*** Block opens ***

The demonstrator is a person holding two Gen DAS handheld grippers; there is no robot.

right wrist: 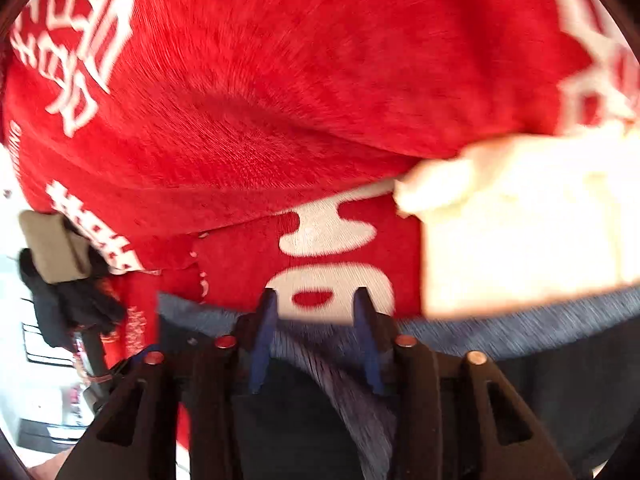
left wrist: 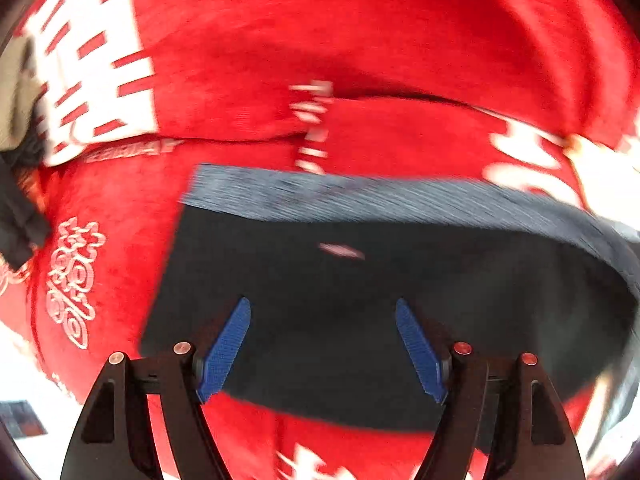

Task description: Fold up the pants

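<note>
One pair of dark pants (left wrist: 360, 320) lies on a red blanket (left wrist: 260, 60), with a grey heathered waistband (left wrist: 360, 196) running along its far edge. In the left wrist view the garment shows as a flat dark slab with one clean left edge and a small pale mark on the fabric, blurred too much to identify.

The left gripper (left wrist: 323, 312) hovers over the dark fabric with its two blue-padded fingers (left wrist: 226, 350) spread wide apart and nothing between them. Whether the tips touch the cloth cannot be told.

In the right wrist view the right gripper (right wrist: 316, 308) sits at the waistband (right wrist: 500, 336). Its two blue fingers (right wrist: 262, 344) stand a moderate gap apart, with a bunched fold of the grey band and dark pants (right wrist: 288, 420) rising between them. The fingers are not pressed together on it, and whether either pad grips the fold is unclear.

The single red blanket (right wrist: 280, 80) is plush, printed with white characters and ornaments, and rucked into several folds beyond the pants. A bright washed-out patch (right wrist: 520, 220) covers its right side in the right view. At the left edge of that view are a tan block (right wrist: 52, 246) and a black bundle (right wrist: 68, 304) just beneath it, both too blurred to name, with a pale room behind.
</note>
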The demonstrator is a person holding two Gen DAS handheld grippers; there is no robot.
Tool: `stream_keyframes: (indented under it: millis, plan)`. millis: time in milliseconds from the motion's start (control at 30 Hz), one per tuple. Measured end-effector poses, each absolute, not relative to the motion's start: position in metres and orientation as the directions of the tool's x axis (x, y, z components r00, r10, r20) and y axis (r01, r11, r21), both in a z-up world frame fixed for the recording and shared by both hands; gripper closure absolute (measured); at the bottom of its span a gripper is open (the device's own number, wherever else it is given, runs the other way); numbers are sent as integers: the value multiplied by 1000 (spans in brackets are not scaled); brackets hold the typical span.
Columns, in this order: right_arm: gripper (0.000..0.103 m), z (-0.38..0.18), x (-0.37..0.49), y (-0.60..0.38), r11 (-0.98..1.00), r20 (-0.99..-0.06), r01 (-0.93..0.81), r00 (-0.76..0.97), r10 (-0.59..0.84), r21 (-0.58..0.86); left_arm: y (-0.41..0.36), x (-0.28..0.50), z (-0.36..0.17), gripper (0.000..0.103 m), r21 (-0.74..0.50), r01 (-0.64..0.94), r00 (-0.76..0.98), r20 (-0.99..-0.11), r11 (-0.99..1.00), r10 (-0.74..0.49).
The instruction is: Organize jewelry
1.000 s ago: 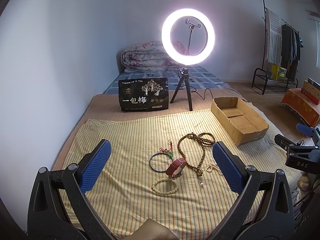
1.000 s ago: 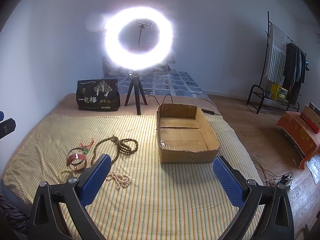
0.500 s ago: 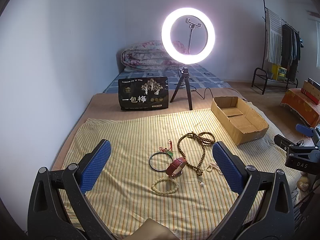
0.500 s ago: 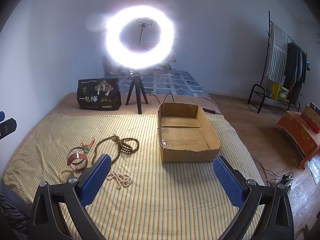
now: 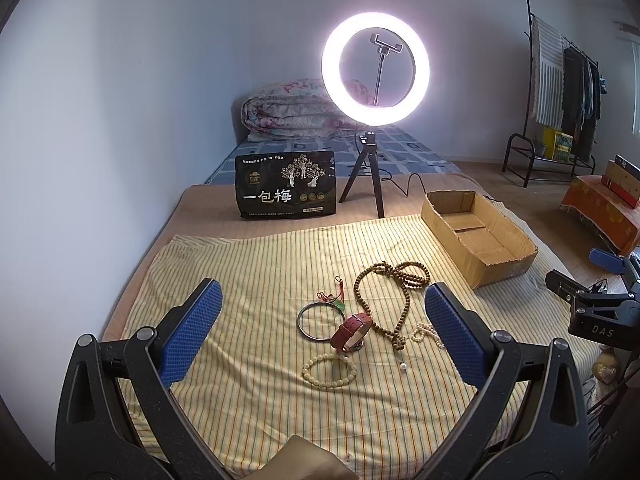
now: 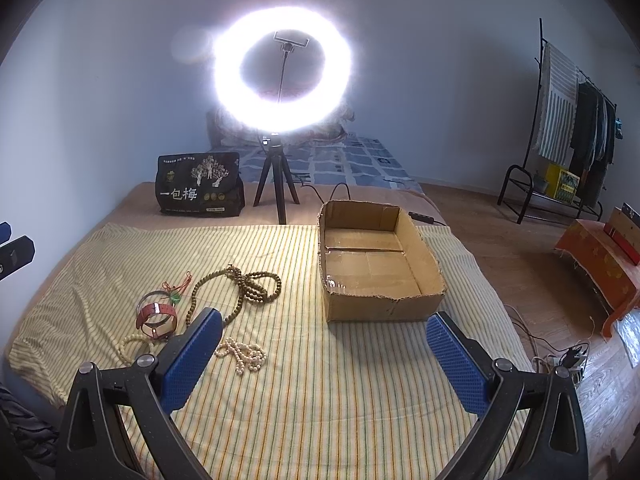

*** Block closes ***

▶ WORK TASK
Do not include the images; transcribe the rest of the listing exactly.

▶ ANSWER TO THE PROBLEM
The demonstrator is a person holding two Gen DAS handheld grippers; there is no robot.

right wrist: 
left wrist: 

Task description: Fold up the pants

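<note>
One pair of dark pants (left wrist: 360, 320) lies on a red blanket (left wrist: 260, 60), with a grey heathered waistband (left wrist: 360, 196) running along its far edge. In the left wrist view the garment shows as a flat dark slab with one clean left edge and a small pale mark on the fabric, blurred too much to identify.

The left gripper (left wrist: 323, 312) hovers over the dark fabric with its two blue-padded fingers (left wrist: 226, 350) spread wide apart and nothing between them. Whether the tips touch the cloth cannot be told.

In the right wrist view the right gripper (right wrist: 316, 308) sits at the waistband (right wrist: 500, 336). Its two blue fingers (right wrist: 262, 344) stand a moderate gap apart, with a bunched fold of the grey band and dark pants (right wrist: 288, 420) rising between them. The fingers are not pressed together on it, and whether either pad grips the fold is unclear.

The single red blanket (right wrist: 280, 80) is plush, printed with white characters and ornaments, and rucked into several folds beyond the pants. A bright washed-out patch (right wrist: 520, 220) covers its right side in the right view. At the left edge of that view are a tan block (right wrist: 52, 246) and a black bundle (right wrist: 68, 304) just beneath it, both too blurred to name, with a pale room behind.
</note>
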The demonstrator is a person holding two Gen DAS handheld grippers; there is no robot.
Tool: `stream_keyframes: (indented under it: millis, plan)`. millis: time in milliseconds from the motion's start (control at 30 Hz), one per tuple. Measured end-effector poses, each absolute, not relative to the motion's start: position in metres and orientation as the directions of the tool's x axis (x, y, z components r00, r10, r20) and y axis (r01, r11, r21), both in a z-up world frame fixed for the recording and shared by both hands; gripper closure absolute (measured); at the bottom of its span a gripper is open (the device's own number, wherever else it is given, runs the other way); numbers are sent as integers: the value multiplied by 1000 (spans in brackets are not scaled); brackets hold the typical span.
Columns, in this order: right_arm: gripper (0.000..0.103 m), z (-0.38..0.18), x (-0.37..0.49), y (-0.60..0.38), r11 (-0.98..1.00), r20 (-0.99..-0.06), r01 (-0.93..0.81), r00 (-0.76..0.97), r10 (-0.59..0.84), r21 (-0.58..0.86); left_arm: y (-0.41..0.36), x (-0.28..0.50), z (-0.36..0.17), gripper (0.000..0.103 m), r21 (-0.74..0.50), r01 (-0.64..0.94), r00 (-0.76..0.98), r20 (-0.99..-0.11), r11 (-0.99..1.00), r10 (-0.74..0.49).
The instruction is: Organize jewelry
1.000 s ago: 
1.000 s ago: 
0.500 s ago: 
0.500 s ago: 
now: 
now: 

No additional work is needed on this exercise.